На последнем камне, посреди ручья, Малыш Блю остановился, – но не старый Рипит. Тот бросился прямо в воду, словно никаких сомнений быть не могло, и поплыл к другому берегу. Бесс прыгнула вслед за ним и тоже поплыла.

Малыш Блю, подняв нос, стал обнюхивать воздух, и Крошка Ред остановилась рядом с ним на последнем камне. Через минуту Малыш Блю и Крошка Ред показались снова; они скакали по камням к берегу. Малыш Блю, бежавший впереди, добрался до берега первым. Он взял след старого Слика и залаял, громко и протяжно, за ним вступила Крошка Ред. Бесс развернулась на ходу и поплыла обратно, а старый Рипит тем временем метался по другому берегу в полном смятении. Он завывал и повизгивал, носился туда-сюда, лихорадочно обнюхивая землю. Услышав Малыша Блю, он бросился в ручей и поплыл – так усердно, что вода заливала ему голову. Наконец он добрался до берега и взял след – позади всех остальных.
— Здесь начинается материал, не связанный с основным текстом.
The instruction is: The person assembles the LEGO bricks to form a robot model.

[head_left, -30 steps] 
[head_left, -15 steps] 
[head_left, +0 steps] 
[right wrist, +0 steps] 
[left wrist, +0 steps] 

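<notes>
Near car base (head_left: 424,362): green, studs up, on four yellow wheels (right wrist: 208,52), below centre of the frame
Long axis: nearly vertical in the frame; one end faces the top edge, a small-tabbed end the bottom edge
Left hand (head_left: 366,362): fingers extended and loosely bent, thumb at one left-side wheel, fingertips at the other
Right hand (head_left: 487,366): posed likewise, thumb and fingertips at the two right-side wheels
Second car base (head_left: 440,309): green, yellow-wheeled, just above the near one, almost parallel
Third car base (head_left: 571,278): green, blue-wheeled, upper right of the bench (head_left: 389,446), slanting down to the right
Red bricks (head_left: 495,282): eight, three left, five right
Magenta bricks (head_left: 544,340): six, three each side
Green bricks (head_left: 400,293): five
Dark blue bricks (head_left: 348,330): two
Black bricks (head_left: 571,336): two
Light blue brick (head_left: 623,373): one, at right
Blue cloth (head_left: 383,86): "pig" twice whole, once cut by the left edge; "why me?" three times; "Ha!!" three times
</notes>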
Мы с дедушкой так хохотали, что чуть не скатились с горы. Я и правда потерял опору, – ствол молодой сосенки, на который я опирался, ушел у меня из-под ноги, – и сполз по склону в заросли репейника. Дедушка меня вытащил и, пока мы выбирали у меня из волос репьи, он все еще смеялся.

Дедушка сказал, что так и знал, что старина Слик выкинет этот фокус, и по этой самой причине выбрал место, на котором мы сейчас сидим. Он сказал, вне всякого сомнения, где-то поблизости сидел, наблюдая за собаками, и сам старина Слик.
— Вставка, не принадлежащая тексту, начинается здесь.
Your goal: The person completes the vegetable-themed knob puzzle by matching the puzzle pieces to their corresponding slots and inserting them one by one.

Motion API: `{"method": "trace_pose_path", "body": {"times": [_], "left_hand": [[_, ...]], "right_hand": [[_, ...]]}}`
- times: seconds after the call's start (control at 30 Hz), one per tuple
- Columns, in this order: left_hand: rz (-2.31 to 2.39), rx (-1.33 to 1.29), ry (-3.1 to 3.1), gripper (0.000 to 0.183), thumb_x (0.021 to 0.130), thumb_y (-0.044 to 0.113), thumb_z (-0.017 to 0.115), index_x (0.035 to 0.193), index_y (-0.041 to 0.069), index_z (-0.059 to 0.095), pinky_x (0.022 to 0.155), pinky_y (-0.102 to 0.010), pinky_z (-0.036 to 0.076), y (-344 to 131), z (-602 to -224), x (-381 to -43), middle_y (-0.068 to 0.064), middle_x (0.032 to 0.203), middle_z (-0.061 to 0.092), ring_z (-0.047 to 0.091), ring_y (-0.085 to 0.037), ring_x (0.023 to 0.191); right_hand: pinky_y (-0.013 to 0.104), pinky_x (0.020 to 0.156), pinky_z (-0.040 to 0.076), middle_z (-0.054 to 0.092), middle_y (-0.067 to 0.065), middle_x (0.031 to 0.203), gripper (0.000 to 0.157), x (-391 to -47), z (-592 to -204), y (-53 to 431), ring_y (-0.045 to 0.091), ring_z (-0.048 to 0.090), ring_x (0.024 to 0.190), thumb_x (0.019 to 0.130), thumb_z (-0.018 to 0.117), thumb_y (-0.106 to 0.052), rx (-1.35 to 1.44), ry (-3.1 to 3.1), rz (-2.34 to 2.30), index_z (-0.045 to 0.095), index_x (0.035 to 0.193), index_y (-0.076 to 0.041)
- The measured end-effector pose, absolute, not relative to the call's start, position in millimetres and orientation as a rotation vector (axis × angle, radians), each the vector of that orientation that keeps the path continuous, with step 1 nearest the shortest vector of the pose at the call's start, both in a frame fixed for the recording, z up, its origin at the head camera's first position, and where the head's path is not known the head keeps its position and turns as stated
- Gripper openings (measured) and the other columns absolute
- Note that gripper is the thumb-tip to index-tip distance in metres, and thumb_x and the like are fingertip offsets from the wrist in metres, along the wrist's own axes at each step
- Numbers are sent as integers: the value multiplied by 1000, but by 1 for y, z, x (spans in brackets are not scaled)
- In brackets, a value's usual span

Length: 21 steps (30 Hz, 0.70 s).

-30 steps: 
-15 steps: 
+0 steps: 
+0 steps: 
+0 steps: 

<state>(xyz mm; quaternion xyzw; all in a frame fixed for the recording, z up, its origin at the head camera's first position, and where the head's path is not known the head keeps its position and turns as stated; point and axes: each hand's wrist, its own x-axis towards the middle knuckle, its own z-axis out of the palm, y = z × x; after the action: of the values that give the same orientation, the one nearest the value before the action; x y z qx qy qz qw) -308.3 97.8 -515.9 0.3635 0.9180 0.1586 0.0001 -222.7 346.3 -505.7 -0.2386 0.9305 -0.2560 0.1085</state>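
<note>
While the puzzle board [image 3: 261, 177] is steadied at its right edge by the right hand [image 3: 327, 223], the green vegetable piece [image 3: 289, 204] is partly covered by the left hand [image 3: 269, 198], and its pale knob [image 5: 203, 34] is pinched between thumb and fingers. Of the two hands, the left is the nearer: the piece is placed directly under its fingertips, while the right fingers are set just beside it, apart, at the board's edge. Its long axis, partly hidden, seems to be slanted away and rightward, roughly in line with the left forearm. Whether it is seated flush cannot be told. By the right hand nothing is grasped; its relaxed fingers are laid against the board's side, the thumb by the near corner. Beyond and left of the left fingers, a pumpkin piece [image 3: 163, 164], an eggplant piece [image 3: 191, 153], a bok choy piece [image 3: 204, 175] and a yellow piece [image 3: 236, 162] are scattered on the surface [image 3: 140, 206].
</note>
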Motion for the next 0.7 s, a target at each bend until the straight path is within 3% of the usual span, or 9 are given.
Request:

Дедушка сказал, что Слик так долго выжидал, чтобы собаки приблизились, потому что хотел оставить на камнях свежий запах, – зная, что ощущения в собаках возьмут верх над чувством, и от волнения они потеряют голову. И фокус удался, по крайней мере со старым Рипитом и Бесс, – но не с Малышом Блю и Крошкой Ред.

Дедушка сказал, что много раз видел, как точно такая же штука, – когда ощущения берут верх над чувством, – случается и с людьми, и они выходят такими же дураками, как старина Рипит. И, я думаю, это верно.

Занялся день, а я даже не заметил. Мы с дедушкой спустились на поляну у ручья и съели печенье и мясо. Снова донесся лай собак, и они появились на склоне гряды перед нами.

Солнце позолотило верхушку горы, осыпало деревья на том берегу искрами и разбудило крапивниц и красного кардинала.

Дедушка просунул нож под кору кедра и сделал черпак, согнув один из концов отрезанного куска коры. Мы черпали из ручья холодную воду; на дне была видна галька. Вода на вкус отдавала кедром, и мне захотелось есть, но печенье было уже съедено.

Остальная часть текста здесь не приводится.